#### Dataset section

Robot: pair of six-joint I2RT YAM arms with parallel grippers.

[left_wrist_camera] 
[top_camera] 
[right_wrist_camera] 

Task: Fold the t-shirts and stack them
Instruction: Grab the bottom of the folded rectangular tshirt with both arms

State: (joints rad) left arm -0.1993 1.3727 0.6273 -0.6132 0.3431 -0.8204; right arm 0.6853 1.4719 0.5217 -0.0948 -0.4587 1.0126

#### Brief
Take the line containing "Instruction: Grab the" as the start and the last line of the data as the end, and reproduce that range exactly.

#### Output for this exercise
Instruction: Grab the bottom of the folded rectangular tshirt with both arms

State: (joints rad) left arm -0.1993 1.3727 0.6273 -0.6132 0.3431 -0.8204; right arm 0.6853 1.4719 0.5217 -0.0948 -0.4587 1.0126

Nothing further remains for this exercise.